== To do ==
Return all lines in the data where the string "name" can be found.

==================================================

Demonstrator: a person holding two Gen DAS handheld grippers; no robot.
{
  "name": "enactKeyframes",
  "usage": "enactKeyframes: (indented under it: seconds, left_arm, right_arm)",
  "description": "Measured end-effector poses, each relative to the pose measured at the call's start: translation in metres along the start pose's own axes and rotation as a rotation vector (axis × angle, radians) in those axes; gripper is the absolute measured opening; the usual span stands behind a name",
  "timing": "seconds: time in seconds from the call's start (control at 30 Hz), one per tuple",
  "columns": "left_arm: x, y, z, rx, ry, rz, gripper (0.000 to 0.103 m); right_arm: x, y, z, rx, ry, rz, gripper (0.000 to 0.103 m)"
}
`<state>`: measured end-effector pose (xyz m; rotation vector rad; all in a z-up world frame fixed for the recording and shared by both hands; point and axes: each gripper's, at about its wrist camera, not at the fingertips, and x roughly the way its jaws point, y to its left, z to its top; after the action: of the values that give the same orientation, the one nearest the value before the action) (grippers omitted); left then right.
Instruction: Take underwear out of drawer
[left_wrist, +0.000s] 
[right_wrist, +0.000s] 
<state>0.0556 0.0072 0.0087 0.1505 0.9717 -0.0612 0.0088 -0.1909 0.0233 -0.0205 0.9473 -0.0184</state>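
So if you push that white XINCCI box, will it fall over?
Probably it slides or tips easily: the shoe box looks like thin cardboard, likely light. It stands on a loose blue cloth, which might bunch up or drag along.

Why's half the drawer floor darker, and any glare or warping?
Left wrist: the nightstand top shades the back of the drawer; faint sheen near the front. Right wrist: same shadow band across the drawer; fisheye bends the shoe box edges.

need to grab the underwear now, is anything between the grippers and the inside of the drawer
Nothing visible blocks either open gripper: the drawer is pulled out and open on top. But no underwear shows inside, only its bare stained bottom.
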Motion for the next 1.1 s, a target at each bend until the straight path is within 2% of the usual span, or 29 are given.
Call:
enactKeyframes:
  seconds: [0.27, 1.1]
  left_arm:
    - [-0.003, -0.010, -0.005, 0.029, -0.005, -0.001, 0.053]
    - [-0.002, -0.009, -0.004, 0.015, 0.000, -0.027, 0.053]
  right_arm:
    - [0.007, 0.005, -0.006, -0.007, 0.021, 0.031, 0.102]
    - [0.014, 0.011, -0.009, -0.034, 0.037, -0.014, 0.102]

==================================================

== Solution ==
  "name": "enactKeyframes",
  "description": "Measured end-effector poses, each relative to the pose measured at the call's start: translation in metres along the start pose's own axes and rotation as a rotation vector (axis × angle, radians) in those axes; gripper is the absolute measured opening; the usual span stands behind a name",

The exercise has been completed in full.